WHAT IS EXPECTED: Would you please retype, exactly, the lines of the listing below between the line with "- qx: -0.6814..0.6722" and the line with "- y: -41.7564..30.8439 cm", inclusive?

DATA EXTRACTS:

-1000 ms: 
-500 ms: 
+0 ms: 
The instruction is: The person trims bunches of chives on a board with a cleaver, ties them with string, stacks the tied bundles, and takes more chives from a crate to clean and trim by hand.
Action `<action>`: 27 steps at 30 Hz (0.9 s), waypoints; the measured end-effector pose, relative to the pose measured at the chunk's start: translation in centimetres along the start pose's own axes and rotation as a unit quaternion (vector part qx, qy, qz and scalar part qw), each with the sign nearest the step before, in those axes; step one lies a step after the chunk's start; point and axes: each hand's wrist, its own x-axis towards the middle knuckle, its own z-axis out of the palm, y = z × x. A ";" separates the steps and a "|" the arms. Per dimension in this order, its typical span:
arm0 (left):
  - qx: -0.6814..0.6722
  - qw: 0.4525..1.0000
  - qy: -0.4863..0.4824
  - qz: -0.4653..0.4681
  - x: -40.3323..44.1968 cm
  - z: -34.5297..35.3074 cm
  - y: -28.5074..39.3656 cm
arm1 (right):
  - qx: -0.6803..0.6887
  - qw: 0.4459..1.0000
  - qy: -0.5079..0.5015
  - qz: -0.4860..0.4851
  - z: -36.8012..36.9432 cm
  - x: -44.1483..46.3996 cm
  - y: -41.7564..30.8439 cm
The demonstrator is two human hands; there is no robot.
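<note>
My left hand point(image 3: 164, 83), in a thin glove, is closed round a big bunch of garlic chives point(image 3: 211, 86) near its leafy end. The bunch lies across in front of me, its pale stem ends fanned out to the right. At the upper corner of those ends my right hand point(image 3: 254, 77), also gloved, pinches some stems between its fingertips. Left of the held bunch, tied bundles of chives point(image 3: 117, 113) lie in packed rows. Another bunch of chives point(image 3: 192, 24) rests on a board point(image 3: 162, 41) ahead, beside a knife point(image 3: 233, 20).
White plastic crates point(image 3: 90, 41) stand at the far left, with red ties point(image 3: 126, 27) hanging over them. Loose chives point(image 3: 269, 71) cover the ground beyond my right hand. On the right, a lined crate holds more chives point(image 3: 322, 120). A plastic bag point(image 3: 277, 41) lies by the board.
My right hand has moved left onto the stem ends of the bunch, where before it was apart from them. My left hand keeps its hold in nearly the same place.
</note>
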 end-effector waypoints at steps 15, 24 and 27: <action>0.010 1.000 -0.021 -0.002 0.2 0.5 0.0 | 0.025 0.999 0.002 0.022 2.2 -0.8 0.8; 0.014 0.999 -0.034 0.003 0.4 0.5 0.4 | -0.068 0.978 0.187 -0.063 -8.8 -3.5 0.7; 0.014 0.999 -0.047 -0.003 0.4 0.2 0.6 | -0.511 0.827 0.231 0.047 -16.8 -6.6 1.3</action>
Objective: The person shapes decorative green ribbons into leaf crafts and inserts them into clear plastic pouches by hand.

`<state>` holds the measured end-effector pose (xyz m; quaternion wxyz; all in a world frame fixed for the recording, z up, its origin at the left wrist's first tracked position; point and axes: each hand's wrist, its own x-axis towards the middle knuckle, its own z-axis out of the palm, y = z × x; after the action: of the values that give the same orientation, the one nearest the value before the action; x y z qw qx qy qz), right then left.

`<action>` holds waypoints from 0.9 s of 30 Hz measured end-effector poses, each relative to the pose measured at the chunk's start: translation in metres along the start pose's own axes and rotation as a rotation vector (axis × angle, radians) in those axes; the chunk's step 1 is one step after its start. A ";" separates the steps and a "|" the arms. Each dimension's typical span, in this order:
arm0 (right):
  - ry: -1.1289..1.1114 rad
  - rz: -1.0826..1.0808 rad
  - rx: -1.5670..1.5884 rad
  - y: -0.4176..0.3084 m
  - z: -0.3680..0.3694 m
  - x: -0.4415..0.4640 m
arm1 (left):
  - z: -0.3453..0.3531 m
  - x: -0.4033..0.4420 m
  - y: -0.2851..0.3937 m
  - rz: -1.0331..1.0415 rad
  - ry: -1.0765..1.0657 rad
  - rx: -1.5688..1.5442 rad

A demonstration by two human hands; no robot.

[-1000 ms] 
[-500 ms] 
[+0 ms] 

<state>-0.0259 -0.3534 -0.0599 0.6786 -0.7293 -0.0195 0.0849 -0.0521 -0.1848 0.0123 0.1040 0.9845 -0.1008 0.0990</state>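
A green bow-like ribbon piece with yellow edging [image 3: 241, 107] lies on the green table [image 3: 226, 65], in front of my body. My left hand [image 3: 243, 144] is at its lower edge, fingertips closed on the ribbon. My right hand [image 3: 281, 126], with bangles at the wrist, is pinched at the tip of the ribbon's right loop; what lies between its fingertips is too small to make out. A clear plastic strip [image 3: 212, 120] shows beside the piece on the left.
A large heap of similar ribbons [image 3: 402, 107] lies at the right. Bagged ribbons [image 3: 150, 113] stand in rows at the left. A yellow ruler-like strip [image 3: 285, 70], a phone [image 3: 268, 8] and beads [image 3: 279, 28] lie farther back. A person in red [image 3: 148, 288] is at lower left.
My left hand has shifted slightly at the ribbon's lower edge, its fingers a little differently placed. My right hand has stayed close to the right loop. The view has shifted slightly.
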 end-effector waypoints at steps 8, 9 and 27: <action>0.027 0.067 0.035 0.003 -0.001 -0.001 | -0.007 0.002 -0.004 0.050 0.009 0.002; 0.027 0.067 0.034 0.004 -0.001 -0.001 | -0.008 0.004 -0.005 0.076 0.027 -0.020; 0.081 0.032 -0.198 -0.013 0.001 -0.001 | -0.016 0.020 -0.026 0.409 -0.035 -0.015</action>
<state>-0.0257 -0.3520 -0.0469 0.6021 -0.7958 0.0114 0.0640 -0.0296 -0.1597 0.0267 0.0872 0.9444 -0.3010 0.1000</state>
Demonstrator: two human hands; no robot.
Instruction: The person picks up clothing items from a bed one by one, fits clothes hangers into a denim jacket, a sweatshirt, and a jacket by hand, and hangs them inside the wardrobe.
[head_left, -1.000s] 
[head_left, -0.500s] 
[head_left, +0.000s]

TASK RESPONSE:
  - qx: -0.6814..0.6722
  - qw: 0.4525..1.0000
  - qy: -0.4863..0.4824
  - qz: -0.4653..0.4681
  - x: -40.3323..44.1968 cm
  - z: -34.5297..35.3074 cm
  - y: -28.5074..39.3656 cm
arm1 (right):
  - qx: -0.6803..0.6887
  - qw: 0.4459..1.0000
  - qy: -0.5079..0.5015
  - qz: -0.4860..0.4851
  - z: -36.8012..36.9432 cm
  - x: -44.1483..46.3996 cm
  - y: -41.7564..30.8439 cm

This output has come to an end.